É importante que os clínicos e os laboratórios reconheçam que os dados laboratoriais, embora potencialmente extremamente úteis na tomada de decisões diagnósticas, devem ser utilizados como auxílio e adjunto da constelação de resultados (por exemplo história e exame físico) relevantes para o doente. Os dados laboratoriais nunca substituem um bom exame físico e histórico do doente (os clínicos devem tratar o doente, não os resultados laboratoriais).
Na gravidez, não existem recomendações claras para a utilização de heparina profiláctica de baixo peso molecular na gravidez. Alterações fisiológicas na gravidez normal, incluindo ganho de peso, aumento da depuração renal, e volume de distribuição, podem diminuir a disponibilidade de heparina de baixo peso molecular ou produzir uma resposta menos previsível em mulheres grávidas em comparação com mulheres não grávidas. A este respeito, o Colégio Americano de Obstetras e Ginecologistas afirma que “devido à falta de dados relativos à dosagem adequada durante a gravidez, os níveis de anti-factor Xa podem ser monitorizados.”
Em vários estudos observacionais na fase final da doença renal, os pacientes tratados com doses terapêuticas padrão de enoxaparina apresentaram um risco aumentado de hemorragia grave e níveis elevados de anti-Xa. Os níveis anti-Xa são o único método disponível para monitorizar a actividade LMWH e a sua utilização na prática clínica baseia-se em recomendações consensuais . Nestes casos, recomenda-se o ajustamento empírico da dose de enoxaparina para reduzir o risco de hemorragia .

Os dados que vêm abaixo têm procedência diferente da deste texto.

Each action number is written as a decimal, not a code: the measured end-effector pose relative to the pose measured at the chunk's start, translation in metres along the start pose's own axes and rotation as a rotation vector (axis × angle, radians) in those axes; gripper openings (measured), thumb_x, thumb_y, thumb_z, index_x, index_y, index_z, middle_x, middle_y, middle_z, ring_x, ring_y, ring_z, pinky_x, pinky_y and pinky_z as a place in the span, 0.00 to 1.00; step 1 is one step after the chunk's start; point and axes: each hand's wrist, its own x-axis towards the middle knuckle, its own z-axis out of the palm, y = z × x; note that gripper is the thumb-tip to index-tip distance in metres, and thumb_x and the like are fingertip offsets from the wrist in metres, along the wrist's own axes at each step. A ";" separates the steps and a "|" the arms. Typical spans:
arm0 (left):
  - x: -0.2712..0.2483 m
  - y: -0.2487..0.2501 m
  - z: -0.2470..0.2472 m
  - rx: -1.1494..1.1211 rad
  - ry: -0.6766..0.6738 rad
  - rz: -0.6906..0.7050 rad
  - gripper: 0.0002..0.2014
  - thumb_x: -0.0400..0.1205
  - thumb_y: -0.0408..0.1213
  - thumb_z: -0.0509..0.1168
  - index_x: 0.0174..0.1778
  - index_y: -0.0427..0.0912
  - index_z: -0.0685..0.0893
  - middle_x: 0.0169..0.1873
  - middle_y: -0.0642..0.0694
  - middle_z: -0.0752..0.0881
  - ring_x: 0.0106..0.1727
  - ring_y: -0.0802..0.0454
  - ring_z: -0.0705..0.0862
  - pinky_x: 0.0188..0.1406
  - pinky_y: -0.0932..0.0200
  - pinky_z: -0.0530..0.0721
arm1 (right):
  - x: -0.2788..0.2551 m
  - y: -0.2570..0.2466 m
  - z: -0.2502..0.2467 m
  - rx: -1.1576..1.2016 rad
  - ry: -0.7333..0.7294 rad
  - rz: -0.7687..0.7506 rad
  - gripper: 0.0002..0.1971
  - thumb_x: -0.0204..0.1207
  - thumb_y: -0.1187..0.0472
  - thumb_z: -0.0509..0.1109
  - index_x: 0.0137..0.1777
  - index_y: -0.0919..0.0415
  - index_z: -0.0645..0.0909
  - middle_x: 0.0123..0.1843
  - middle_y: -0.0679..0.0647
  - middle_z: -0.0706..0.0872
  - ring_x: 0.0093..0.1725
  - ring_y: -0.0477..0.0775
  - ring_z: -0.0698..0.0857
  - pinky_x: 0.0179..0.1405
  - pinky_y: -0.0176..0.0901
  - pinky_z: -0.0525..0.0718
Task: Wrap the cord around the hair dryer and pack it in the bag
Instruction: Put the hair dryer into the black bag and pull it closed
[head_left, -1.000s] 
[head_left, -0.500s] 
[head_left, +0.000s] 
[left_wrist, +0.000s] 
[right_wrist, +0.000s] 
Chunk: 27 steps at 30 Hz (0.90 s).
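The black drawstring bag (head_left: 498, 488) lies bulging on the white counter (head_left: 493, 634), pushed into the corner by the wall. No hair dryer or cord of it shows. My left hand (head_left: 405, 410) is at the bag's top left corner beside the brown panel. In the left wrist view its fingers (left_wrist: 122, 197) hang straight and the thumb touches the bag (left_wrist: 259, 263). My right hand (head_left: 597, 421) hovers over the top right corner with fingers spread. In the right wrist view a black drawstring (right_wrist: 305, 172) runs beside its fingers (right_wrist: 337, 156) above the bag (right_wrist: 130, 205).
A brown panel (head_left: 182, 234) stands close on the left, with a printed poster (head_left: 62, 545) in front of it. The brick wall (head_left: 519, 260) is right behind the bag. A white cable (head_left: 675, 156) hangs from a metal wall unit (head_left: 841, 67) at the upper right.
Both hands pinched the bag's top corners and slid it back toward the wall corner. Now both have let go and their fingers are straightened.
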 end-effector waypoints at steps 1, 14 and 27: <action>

Segurança e problemas de eficácia surgem quando os medicamentos baseados no peso são doseados incorrectamente ou nos casos em que existem dados mínimos disponíveis, como nos doentes com peso até 144 kg. As recomendações actuais para a utilização de enoxaparina para anticoagulação terapêutica em doentes obesos incluem a dosagem baseada no peso corporal real para anticoagulação terapêutica e o ajuste de doses com base na monitorização dos níveis anti-Xa . Os dados que apoiam estas recomendações são limitados, particularmente no que diz respeito à avaliação das doses que os pacientes com obesidade mórbida requerem para obter valores anti-Xa objectivos.
4. Conclusão
São vários os factores a favor da utilização do ensaio anti-Xa; por exemplo, está disponível em muitos analisadores de coagulação automatizados; a sonda não é afectada por tubos de recolha mal cheios; não é susceptível à interferência de concentrações elevadas de factor VIII ou fibrinogénio resultantes de reacções de fase aguda .
No entanto, existem desvantagens na utilização do ensaio anti-Xa: O processamento da amostra anti-Xa (1 hora) é necessário para evitar a neutralização da heparina a partir do factor 4 plaquetário; é mais caro que o PTT e o ensaio subestima a concentração de heparina na presença de deficiência significativa de TA, embora o significado clínico desta descoberta seja controverso; o nível anti-Xa também pode ser afectado pela gravidez, doença renal em fase terminal, pós-trombólise e níveis de bilirrubina; existem ainda mais dados limitados publicados que avaliam a segurança e eficácia dos ensaios anti-Xa para a terapêutica com heparina não fracturada.
Ao nosso conhecimento, este é o primeiro artigo que resume a maioria das causas comuns em que este teste pode ser afectado e a maioria dos clínicos deve estar ciente de que vários factores podem modificar os resultados no ambiente clínico diário e isto pode reflectir-se em detrimento da segurança dos pacientes.
Interesses concorrentes
Os autores declaram que não têm interesses concorrentes.